In modern spiritualities
According to Ostad Elahi
Hell, according to Ostad Elahi , is a state of malaise in which the soul finds itself after its separation from the body after physical death. This state of inner suffering is but the acts committed by the individual during his earthly life: "The acts and deeds, good or bad, that we are guilty of the body and attach themselves to the spiritual world
Literary References
Recurring theme in literature, hell has inspired many writers.
- Dante Alighieri describes the descent into hell in The Divine Comedy (written between 1308 and 1321 ).
- Honore de Balzac compares Paris to hell in The Girl with the Golden Eyes ( 1835 ) .
- Maurice Joly in Dialogue in Hell Between Machiavelli and Montesquieu ( 1864 ) shows Machiavelli and Montesquieu descended into hell who discuss politics.
- Victor Hugo , Choses vues , 1887
- Jean-Paul Sartre , Huis Clos , 1944
References
- For example in the Book of Enoch
- IV Maccabees
- For example confusing the concepts of the last battle of Isaiah 66:24 and in Mark 9:48 Gehenna, often in the Mishnah.
- Sheol
- Hinnom
- Hades
- Gehenna
- "Children who die without baptism are also destined to" paradise "" , ZENIT , April 23, 2007. Accessed October 3, 2008.
- Smith's Dictionary of the Bible, Volume 1.
- Kyabje Kalu Rinpoche, The Way of the Buddha, Editions du Seuil, coll. "Points Wisdom", June 1993 (ISBN 2-02-01877-0)
- Rudolf Steiner, The science of the occult, 1910, Triad Publishing, Paris.
- Aivanhov, Reincarnation, 1966, in The man to conquer his destiny, Prosveta Publishing, 1981, p. 161-162).

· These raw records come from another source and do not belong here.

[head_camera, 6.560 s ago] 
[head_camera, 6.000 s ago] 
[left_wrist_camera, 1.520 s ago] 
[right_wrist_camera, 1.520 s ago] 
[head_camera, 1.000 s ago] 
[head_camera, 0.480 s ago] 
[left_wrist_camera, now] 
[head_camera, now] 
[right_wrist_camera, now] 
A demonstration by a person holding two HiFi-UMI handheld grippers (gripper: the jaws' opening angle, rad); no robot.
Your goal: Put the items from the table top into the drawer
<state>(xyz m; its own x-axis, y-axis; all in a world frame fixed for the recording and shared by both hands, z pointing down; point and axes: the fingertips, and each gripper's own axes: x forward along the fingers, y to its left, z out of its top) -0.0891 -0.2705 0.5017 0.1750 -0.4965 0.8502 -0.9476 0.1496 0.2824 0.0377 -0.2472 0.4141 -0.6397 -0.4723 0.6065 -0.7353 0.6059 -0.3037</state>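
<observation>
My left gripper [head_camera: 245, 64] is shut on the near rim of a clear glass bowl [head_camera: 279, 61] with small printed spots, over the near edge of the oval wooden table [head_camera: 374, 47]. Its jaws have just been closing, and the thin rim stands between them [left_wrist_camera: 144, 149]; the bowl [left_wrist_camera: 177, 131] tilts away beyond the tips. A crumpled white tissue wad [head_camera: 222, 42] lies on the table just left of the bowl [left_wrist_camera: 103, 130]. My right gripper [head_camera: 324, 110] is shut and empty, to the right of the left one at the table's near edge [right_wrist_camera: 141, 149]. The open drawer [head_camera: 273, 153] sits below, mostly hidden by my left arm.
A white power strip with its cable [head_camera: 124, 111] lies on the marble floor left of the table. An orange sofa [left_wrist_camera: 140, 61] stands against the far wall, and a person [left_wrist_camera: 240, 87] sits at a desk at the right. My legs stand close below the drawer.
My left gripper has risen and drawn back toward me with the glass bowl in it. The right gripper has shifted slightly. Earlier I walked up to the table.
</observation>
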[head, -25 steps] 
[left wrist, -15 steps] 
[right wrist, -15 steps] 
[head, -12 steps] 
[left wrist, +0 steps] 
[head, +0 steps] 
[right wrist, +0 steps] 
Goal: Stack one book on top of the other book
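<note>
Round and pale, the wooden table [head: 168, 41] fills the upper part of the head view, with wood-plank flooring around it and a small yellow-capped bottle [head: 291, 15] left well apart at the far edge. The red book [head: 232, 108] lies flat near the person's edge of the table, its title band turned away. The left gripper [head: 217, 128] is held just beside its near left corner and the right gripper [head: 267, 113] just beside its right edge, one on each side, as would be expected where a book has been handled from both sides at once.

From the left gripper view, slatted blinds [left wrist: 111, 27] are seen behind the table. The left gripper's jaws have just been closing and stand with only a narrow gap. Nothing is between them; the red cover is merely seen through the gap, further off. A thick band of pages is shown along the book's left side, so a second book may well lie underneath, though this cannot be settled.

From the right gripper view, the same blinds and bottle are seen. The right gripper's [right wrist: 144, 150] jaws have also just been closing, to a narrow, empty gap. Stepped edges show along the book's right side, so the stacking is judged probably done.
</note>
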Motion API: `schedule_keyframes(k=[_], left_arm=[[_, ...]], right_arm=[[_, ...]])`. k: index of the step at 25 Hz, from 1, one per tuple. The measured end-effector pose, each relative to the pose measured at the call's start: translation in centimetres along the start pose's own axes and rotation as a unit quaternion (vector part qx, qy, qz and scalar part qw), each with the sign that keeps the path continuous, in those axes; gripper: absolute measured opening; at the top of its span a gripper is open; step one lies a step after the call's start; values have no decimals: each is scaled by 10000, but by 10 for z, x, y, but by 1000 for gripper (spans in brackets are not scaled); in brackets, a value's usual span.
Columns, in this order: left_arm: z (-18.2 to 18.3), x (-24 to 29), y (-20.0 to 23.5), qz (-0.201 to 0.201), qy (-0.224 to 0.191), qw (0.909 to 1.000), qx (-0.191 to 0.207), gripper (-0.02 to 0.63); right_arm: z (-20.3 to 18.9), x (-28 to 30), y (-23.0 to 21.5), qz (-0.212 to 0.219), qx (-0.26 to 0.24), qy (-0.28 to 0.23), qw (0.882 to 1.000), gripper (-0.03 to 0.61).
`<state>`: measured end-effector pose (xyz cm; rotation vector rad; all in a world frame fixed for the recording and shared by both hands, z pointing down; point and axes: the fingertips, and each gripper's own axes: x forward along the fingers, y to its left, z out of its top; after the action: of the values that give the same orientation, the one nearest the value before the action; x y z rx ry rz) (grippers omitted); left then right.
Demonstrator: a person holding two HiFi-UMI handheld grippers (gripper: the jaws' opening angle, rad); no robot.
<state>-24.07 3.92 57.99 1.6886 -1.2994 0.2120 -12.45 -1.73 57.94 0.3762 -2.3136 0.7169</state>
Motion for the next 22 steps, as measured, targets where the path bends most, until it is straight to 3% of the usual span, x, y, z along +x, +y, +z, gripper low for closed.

- "A place in the universe is circumscribed it affected the pains and pleasures of spirits, on their merits? We have already answered this question. sorrows and joys inherent degree of perfection of spirits, and each draws from itself the principle of his own happiness or unhappiness, and as they are everywhere, no place is closed or confined assigned to one over the other. As for the incarnated spirits, they are more or less happy or unfortunate, depending on whether the world they inhabit is more or less advanced. The Book of Spirits "
- See the website devoted to him: http://www.e-ostadelahi.fr/
- a and b Asar al-Haqq (Vol. I), ed. Diba, Tehran, 1373 (4th edition), p. 277 (extract No. 924).
"Few words will suffice to justify physiologically the almost infernal hue of Parisian faces, for it is not just a joke that Paris was named hell. Stay true to that word. There, all smoke, everything burns, everything shines, everything boils, all flames, evaporates, dies, comes back on, sparks, crackles and burns. Bibliotheque de la Pleiade, 1977, tv, p. 1032 ( ISBN 207010849X ). " "Christian Hell, fire. Pagan hell, fire. Mohammedan hell of fire. Hindu hell, flames. To believe in religions, God is born roaster. " "No need to grill: hell is other people. Pocket No. 1132, p.75 "Notes
Related articles
- Hades ( Greek mythology )
- Hel ( a href = "Mythologie_nordique" alt = "Norse Mythology"> Norse mythology)
- Satan or Lucifer and Beelzebub ( Christian mythology )
- Damnation
- demon
- Spirit world
- Judgement Day
- Paradise
- The Divine Comedy of Dante
- The Phaedo of Plato
- Camera of Jean-Paul Sartre
- Life after death
- Limbo
Bibliography
- Article "Hell" in the Dictionary of Theology, Paris, Letouzey, 1913.
- Article "Hell" in the Dictionary of Christian Theology, Paris, Descle de Brouwer, 1977.
- Hulin (Mr.), The dark side of time. The imagination of the afterlife, Paris, Fayard, 1985.
- Delumeau (John), sin and fear. Guilt in the West (thirteenth-seventeenth century), Paris, Fayard, 1983.
- Goff (Jacques), The Birth of Purgatory, Paris, Gallimard, 1993.
- Minois (George), History of Hell, Paris, PUF, Coll. What do I know? 2823, 1994, "History of the Underworld", Fayard, 1991.
- Berti (Giordano), "Hell", in "The worlds of the Hereafter", Grund, Paris 2000.